Brief: Your answer must match the data word for word.

_ _ _

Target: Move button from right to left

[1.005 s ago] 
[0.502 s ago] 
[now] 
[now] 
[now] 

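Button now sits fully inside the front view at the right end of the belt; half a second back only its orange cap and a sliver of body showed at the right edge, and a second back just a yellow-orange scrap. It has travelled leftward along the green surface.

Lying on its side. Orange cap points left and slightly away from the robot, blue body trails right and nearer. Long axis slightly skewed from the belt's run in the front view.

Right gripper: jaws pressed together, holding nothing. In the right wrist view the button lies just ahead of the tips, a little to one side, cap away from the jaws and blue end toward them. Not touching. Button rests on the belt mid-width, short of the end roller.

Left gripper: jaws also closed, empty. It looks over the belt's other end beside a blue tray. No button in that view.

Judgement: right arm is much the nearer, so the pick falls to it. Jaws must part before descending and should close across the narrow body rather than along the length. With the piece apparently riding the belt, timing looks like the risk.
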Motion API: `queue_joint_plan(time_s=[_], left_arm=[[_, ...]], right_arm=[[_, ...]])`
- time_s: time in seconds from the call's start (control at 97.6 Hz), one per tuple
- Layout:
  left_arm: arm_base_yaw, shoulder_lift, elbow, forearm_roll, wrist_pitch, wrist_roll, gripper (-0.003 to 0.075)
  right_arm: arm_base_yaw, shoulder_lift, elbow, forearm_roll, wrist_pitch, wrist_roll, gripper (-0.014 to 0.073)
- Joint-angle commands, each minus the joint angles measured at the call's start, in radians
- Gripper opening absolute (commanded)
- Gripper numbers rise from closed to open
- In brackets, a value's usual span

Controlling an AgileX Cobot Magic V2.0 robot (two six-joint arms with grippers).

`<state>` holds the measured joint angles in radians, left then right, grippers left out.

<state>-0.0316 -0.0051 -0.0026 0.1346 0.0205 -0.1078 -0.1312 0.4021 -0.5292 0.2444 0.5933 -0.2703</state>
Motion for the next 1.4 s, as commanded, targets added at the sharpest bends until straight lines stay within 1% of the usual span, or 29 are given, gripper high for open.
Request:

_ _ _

Task response:
Target: Move button from right to left

[1.005 s ago] 
[0.502 s ago] 
[now] 
[now] 
[now] 

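Button now sits fully inside the front view at the right end of the belt; half a second back only its orange cap and a sliver of body showed at the right edge, and a second back just a yellow-orange scrap. It has travelled leftward along the green surface.

Lying on its side. Orange cap points left and slightly away from the robot, blue body trails right and nearer. Long axis slightly skewed from the belt's run in the front view.

Right gripper: jaws pressed together, holding nothing. In the right wrist view the button lies just ahead of the tips, a little to one side, cap away from the jaws and blue end toward them. Not touching. Button rests on the belt mid-width, short of the end roller.

Left gripper: jaws also closed, empty. It looks over the belt's other end beside a blue tray. No button in that view.

Judgement: right arm is much the nearer, so the pick falls to it. Jaws must part before descending and should close across the narrow body rather than along the length. With the piece apparently riding the belt, timing looks like the risk.
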Motion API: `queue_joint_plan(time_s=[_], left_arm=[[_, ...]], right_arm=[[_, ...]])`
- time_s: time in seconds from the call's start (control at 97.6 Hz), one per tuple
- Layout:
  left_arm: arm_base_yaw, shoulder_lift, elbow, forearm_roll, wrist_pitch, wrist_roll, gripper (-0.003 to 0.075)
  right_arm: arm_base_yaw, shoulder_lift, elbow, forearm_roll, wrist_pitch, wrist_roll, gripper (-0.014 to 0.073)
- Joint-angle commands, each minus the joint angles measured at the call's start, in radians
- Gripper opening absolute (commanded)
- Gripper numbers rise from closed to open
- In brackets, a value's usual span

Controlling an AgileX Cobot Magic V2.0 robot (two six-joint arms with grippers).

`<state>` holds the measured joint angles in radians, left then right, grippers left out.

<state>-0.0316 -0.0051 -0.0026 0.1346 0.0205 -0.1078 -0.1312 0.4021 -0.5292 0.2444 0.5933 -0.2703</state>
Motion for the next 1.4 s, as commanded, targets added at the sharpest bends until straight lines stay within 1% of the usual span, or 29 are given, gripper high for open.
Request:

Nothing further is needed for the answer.